For people who like to read the Residential Tenancies Act, they will have come across section 136 of the Residential Tenancies Act. That section provides that: Rent charged one or more years earlier shall be deemed to be lawful rent unless an application has been made within one year after the date that amount was first charged and the lawfulness of the rent charged is in issue in the application. 2006, c. 17, s. 136 (1)
The plain reading of this section suggests that rent increases, taken more than one year ago, that have not been challenged by the tenant in legal proceedings are deemed to be lawful. Presumably, this section should offer some protection to the landlord who called me today. Unfortunately, this is not the case as the Ontario Court of Appeal in Price v. Turnbull's Grove explained that this section does not mean what it at first blush appears to say. In essence, the Court of Appeal explains that where the process of increasing the rent has not been followed (i.e. serving a notice of rent increase), that the rent so charged is not in fact deemed lawful with the passage of time. This means that landlords who impose rent increases, notwithstanding any agreement of a tenant, are exposing themselves to claims for refunds potentially years after the charges were made.
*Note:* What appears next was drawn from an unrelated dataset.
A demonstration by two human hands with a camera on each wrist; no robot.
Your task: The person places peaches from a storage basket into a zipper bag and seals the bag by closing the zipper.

It is an interesting question, based on this case law, whether a landlord can cure a past mis-step by following the rent increase process in subsequent years while using the "illegal rent" as the base for the lawful annual guideline rent increase amount.
Ultimately, this case reinforces the fact that the rent increase process is highly technical and needs to be carefully followed to avoid nasty claims for rent refunds from tenants many years after the fact.